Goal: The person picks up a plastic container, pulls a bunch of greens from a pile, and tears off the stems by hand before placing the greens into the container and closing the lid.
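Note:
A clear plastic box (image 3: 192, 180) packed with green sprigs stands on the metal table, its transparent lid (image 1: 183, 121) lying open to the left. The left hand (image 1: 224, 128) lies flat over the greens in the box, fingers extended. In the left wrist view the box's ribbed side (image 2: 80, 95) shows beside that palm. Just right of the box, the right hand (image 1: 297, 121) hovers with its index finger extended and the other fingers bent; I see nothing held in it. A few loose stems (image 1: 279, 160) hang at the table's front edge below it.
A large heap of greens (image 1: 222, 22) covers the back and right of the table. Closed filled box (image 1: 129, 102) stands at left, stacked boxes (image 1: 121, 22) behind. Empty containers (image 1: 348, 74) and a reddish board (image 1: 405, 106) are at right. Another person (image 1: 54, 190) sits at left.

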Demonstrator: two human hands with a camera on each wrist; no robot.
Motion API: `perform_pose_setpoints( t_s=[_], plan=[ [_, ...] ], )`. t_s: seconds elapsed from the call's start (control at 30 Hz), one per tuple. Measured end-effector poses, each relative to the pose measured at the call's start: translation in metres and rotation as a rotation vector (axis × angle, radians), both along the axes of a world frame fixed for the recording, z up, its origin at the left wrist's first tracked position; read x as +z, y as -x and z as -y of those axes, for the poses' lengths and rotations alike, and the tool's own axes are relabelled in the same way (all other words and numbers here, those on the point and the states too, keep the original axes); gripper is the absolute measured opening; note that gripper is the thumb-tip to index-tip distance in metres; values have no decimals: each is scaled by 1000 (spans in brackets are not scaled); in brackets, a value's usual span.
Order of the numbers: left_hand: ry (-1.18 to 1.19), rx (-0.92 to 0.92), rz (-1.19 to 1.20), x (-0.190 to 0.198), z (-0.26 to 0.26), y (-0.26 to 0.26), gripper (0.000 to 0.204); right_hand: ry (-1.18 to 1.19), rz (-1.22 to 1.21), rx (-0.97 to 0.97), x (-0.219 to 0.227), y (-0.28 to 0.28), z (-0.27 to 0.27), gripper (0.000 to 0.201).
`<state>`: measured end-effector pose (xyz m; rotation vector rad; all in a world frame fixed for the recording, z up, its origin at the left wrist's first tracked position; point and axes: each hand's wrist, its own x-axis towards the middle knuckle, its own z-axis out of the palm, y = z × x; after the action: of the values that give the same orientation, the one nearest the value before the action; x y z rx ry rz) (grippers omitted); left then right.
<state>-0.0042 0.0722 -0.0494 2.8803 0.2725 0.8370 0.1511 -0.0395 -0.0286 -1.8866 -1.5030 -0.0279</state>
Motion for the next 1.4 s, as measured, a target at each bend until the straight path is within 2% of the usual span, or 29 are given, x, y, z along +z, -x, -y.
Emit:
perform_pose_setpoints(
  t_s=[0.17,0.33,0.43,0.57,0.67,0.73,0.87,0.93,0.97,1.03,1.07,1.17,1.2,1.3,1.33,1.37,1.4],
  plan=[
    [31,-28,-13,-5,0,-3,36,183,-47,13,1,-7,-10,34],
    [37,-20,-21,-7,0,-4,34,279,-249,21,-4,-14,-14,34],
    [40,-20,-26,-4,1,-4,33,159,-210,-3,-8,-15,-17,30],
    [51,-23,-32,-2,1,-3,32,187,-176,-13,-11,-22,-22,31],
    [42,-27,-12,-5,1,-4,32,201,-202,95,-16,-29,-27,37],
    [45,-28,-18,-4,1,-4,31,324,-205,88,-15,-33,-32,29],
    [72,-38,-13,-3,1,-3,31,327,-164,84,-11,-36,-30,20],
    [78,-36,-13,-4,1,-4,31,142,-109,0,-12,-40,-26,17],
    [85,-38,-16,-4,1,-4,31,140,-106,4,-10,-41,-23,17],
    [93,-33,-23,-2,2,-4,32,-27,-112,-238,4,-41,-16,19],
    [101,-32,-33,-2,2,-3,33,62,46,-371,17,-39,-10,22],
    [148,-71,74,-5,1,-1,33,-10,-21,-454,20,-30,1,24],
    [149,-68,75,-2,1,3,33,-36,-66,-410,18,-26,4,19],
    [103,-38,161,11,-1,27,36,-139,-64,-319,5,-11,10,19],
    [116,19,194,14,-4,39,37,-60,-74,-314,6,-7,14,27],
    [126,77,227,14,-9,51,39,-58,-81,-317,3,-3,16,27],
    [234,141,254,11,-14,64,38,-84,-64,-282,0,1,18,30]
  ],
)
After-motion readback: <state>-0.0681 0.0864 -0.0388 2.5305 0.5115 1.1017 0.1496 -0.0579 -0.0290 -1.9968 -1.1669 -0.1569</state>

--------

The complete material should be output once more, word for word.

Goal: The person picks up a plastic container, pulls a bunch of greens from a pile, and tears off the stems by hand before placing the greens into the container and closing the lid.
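Note:
A clear plastic box (image 3: 192, 180) packed with green sprigs stands on the metal table, its transparent lid (image 1: 183, 121) lying open to the left. The left hand (image 1: 224, 128) lies flat over the greens in the box, fingers extended. In the left wrist view the box's ribbed side (image 2: 80, 95) shows beside that palm. Just right of the box, the right hand (image 1: 297, 121) hovers with its index finger extended and the other fingers bent; I see nothing held in it. A few loose stems (image 1: 279, 160) hang at the table's front edge below it.
A large heap of greens (image 1: 222, 22) covers the back and right of the table. Closed filled box (image 1: 129, 102) stands at left, stacked boxes (image 1: 121, 22) behind. Empty containers (image 1: 348, 74) and a reddish board (image 1: 405, 106) are at right. Another person (image 1: 54, 190) sits at left.
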
Demonstrator: two human hands with a camera on each wrist; no robot.
Motion API: `perform_pose_setpoints( t_s=[_], plan=[ [_, ...] ], )`. t_s: seconds elapsed from the call's start (control at 30 Hz), one per tuple. Measured end-effector poses, each relative to the pose measured at the call's start: translation in metres and rotation as a rotation vector (axis × angle, radians), both along the axes of a world frame fixed for the recording, z up, its origin at the left wrist's first tracked position; read x as +z, y as -x and z as -y of those axes, for the poses' lengths and rotations alike, and the tool's own axes are relabelled in the same way (all other words and numbers here, those on the point and the states too, keep the original axes); gripper is the absolute measured opening; note that gripper is the thumb-tip to index-tip distance in metres; values have no decimals: each is scaled by 1000 (spans in brackets are not scaled); in brackets, a value's usual span.
Order of the numbers: left_hand: ry (-1.18 to 1.19), rx (-0.92 to 0.92), rz (-1.19 to 1.20), x (-0.190 to 0.198), z (-0.26 to 0.26), y (-0.26 to 0.26), gripper (0.000 to 0.204); right_hand: ry (-1.18 to 1.19), rz (-1.22 to 1.21), rx (-0.97 to 0.97), x (-0.219 to 0.227), y (-0.28 to 0.28), z (-0.27 to 0.27), gripper (0.000 to 0.201).
`<state>`: measured end-effector pose (xyz m; rotation vector rad; all in a world frame fixed for the recording, z up, its origin at the left wrist's first tracked position; point and axes: each hand's wrist, its own x-axis towards the middle knuckle, its own z-axis out of the palm, y = z × x; after the action: of the values that give the same orientation, the one nearest the value before the action; x y z rx ry rz) (grippers omitted); left then right.
<state>-0.0042 0.0722 -0.0494 2.8803 0.2725 0.8370 0.1511 -0.0395 -0.0286 -1.8866 -1.5030 -0.0279</state>
Motion for the next 1.4 s, as measured, a target at each bend until the straight path is within 2% of the usual span, or 29 are given, x, y, z along +z, -x, -y.
Emit:
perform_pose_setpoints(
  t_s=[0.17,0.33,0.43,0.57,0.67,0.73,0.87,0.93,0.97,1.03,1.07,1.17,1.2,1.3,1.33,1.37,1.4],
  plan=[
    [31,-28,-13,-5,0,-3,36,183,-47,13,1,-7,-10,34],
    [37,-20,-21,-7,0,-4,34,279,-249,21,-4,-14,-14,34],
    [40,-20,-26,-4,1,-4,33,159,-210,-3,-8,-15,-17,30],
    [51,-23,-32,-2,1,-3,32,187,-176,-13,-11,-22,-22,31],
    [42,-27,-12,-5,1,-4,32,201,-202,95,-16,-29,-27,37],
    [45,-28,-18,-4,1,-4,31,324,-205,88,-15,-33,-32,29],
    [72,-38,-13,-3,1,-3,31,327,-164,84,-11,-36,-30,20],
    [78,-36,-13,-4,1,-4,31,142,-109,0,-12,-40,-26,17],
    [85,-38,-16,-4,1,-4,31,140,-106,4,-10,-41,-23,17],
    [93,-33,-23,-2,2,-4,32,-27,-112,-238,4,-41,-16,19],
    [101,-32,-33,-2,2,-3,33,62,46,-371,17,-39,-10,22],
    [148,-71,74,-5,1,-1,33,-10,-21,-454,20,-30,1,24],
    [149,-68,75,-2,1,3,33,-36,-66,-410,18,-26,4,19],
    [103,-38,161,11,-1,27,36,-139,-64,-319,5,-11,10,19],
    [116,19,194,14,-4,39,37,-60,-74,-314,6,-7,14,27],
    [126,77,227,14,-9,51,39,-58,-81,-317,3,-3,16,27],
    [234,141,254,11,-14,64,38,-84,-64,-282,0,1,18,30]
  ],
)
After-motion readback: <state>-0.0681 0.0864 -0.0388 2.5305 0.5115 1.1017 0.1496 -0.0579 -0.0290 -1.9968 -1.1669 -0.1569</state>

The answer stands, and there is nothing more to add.